Concepts of natural language versus formal classifications in OpenStreetMap

Those who are at least somewhat familiar with the OpenStreetMap project have probably heard about a couple of principles that are based on it: “any tags you like” and the fact that the content of the cartographic database is primary in this project, and not how this The base displays the Standard style on osm.org . But is everything so good and rosy with the semantic structure of this database, given the first principle? Reading the Russian-language branch of the OSM forum, I decided to look into the situation and describe it here.
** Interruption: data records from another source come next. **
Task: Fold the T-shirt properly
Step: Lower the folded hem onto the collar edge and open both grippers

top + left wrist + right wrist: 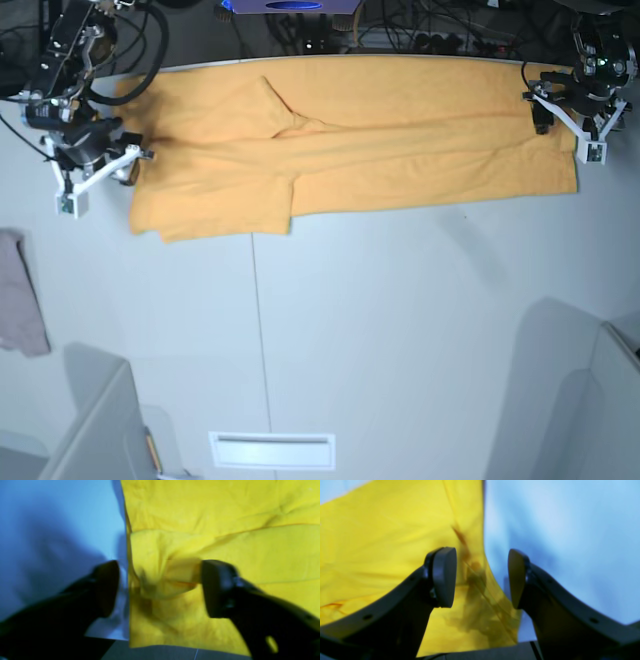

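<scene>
The T-shirt (350,150) is lying stretched in a long band across the far part of the white table (400,340), already doubled lengthwise, with one sleeve area making a wider flap at the base view's left end. Both arms are sitting at opposite ends of it. The left tool (160,585) is standing released, its two dark pads spread wide over a puckered fold at the shirt's edge, with nothing pinched between them. The right tool (482,577) is likewise standing released, its pads straddling the hem where yellow cloth is meeting bare table, gripping nothing. Judging from this, a lengthwise fold is being let go of, and the step is calling for a clean retreat: each tool should be lifting straight up and away so no pad is dragging the cloth and spoiling the crease. The bunched pucker under the left tool is looking like the weak spot; it may be needing smoothing before any crosswise fold. A pinkish cloth (20,295) is lying well apart at the table's edge.
</scene>
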Tool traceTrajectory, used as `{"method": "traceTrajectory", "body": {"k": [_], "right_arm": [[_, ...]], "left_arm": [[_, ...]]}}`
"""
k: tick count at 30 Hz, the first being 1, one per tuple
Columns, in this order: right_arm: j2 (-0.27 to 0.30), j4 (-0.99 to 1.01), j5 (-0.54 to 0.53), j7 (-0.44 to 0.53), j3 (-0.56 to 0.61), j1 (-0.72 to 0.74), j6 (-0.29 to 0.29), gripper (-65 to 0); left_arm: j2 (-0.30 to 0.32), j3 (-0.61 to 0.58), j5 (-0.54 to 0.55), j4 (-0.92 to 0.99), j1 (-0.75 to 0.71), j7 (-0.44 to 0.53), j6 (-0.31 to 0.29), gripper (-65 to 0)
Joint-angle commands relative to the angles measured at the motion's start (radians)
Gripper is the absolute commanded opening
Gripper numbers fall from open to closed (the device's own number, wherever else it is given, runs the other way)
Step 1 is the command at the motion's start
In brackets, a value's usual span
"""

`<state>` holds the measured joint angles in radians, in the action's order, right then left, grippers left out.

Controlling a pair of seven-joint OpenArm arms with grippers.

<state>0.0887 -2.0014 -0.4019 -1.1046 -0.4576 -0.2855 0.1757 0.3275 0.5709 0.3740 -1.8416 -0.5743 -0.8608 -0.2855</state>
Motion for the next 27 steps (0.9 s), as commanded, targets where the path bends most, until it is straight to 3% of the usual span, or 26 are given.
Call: {"method": "traceTrajectory", "body": {"k": [1,5,9,15,23,25,27], "right_arm": [[0.009,-0.011,-0.021,0.007,0.013,0.013,0.002,-34.5],[0.006,-0.005,-0.041,0.005,0.072,0.045,-0.002,-33.8],[0.006,0.060,-0.039,-0.007,0.078,0.093,-0.011,-33.8],[0.009,0.143,-0.039,-0.009,0.078,0.121,-0.084,-33.8],[0.009,0.222,-0.039,-0.002,0.085,0.133,-0.087,-34.5],[0.009,0.222,-0.041,-0.002,0.085,0.133,-0.084,-38.1],[0.009,0.221,-0.045,-0.002,0.082,0.133,-0.083,-50.0]], "left_arm": [[0.015,0.011,0.006,-0.034,-0.002,0.018,0.006,-9.4],[0.012,0.011,0.009,-0.059,-0.003,0.018,0.006,-5.3],[0.012,0.011,0.009,-0.059,-0.003,0.018,0.006,-5.4],[0.012,0.011,0.007,-0.053,-0.003,0.018,0.006,-5.4],[0.012,0.011,0.007,-0.053,-0.003,0.018,0.006,-5.4],[0.012,0.011,0.004,-0.051,-0.003,0.018,0.006,-5.4],[0.012,0.011,0.003,-0.050,-0.003,0.018,0.006,-5.4]]}}
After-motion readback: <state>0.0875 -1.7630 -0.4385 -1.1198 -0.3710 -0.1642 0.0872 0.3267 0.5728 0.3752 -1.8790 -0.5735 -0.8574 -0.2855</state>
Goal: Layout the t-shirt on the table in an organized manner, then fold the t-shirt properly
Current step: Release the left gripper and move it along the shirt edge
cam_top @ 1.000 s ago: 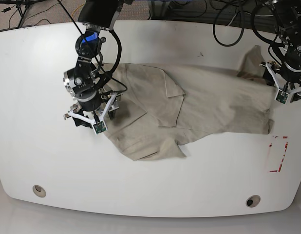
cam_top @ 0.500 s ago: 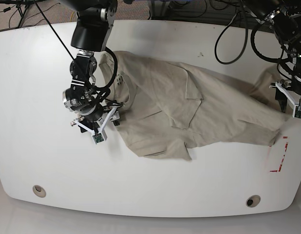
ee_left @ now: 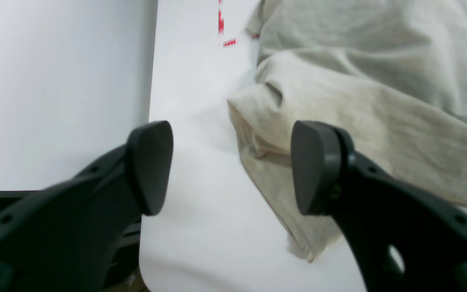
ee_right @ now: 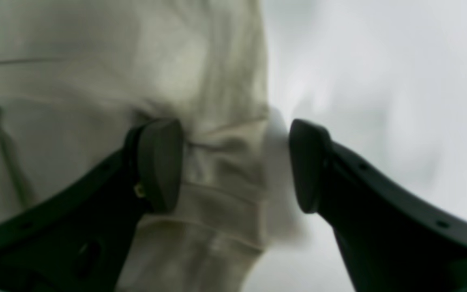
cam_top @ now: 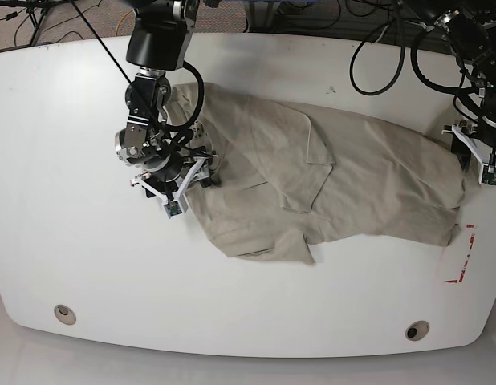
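The beige t-shirt [cam_top: 352, 184] lies stretched across the white table [cam_top: 71, 200], with a flap folded over its middle. At the shirt's left end in the base view, my right gripper [cam_top: 180, 183] is down on the cloth. In the right wrist view it [ee_right: 235, 166] is open and straddles a folded edge of the t-shirt [ee_right: 136, 61]. One pad rests on the fabric and the other stands clear of it. My left gripper [cam_top: 477, 156] hangs at the shirt's right end. It [ee_left: 229, 166] is open above a rumpled corner of the t-shirt [ee_left: 359, 113] and grips nothing.
A red-tape mark [cam_top: 461, 257] sits near the right front, just past the shirt's corner. Two grey grommet holes [cam_top: 64, 314] [cam_top: 416, 330] lie near the front edge. Cables run along the back. The table's edge [ee_left: 149, 81] is just left of my left gripper.
The shirt has shifted right and stretched out longer. My right gripper dipped toward the front, then moved back and slightly right. My left gripper stayed near the right end, rising a little.
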`<move>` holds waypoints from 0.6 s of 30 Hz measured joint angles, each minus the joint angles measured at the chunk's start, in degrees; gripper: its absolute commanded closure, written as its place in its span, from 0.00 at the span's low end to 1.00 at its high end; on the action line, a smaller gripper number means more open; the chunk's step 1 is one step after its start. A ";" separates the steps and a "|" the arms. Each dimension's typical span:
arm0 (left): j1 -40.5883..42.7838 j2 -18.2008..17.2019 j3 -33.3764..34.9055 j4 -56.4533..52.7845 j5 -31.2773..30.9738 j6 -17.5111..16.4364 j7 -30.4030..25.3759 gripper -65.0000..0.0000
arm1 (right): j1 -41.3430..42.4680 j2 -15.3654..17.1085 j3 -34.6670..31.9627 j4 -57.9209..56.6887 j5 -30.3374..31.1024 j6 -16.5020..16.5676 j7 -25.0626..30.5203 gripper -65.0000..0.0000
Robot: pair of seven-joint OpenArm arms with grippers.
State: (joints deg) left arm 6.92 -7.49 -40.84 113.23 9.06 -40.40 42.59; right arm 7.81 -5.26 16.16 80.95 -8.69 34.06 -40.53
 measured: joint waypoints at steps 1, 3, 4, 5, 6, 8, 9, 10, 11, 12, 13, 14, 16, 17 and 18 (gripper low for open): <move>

Some more history and facts. The OSM project originated in the UK. Because the main language for tags, which in most cases are just words, is British English. Therefore, the designations of a sports center or territory, which is called “ leisure=sports_cent ”, are written as leisure=sports_cent and place=neighbo u rhood respectively. German words are also used, for example, one of the (non-recommended) designations of types of megalithic structures is the tag megalith_type=grosssteingrab from the German Großsteingrab (dolmen).
')
Traditionally, tags consist of a key (key is what is to the left of the equal sign) and value (value is what is to the right). It seems to indicate the principle that the key corresponds to a class of objects or properties, and the value to an object or a specific property value. Sometimes keys and values use namespace syntax. This is most often done in cases where several tags constitute the so-called designation scheme, where the general designation of an object is supplemented with properties specific to it. For example:
social_facility=day_care
social_facility:for=senior
Such a pair of tags would mean "social institution, place of day care, for the elderly." This option is quite perfect, because in the namespace, named after the root key, there may be any number of other keys that correspond to the qualifying properties.

Another common method is qualifying tags without using a namespace. For example:
barrier=bollard
bollard=removable
This means: "an artificial obstacle, a pillar that is removed." From the point of view of natural language, “pillar = retractable” is a rather delusional construction, but you must keep in mind that in OSM all these words correspond to abstractions that should ideally be clearly described in the project Wiki (which does not always happen) . The disadvantage of this approach is that there can be only one specifying tag specific to the obstacle column, since in OSM you cannot assign two tags with one key to an object. Nonspecific refinement tags used for other objects may also have as many as you want - for example, this column can have a material and height: material=concrete , height=0.7 .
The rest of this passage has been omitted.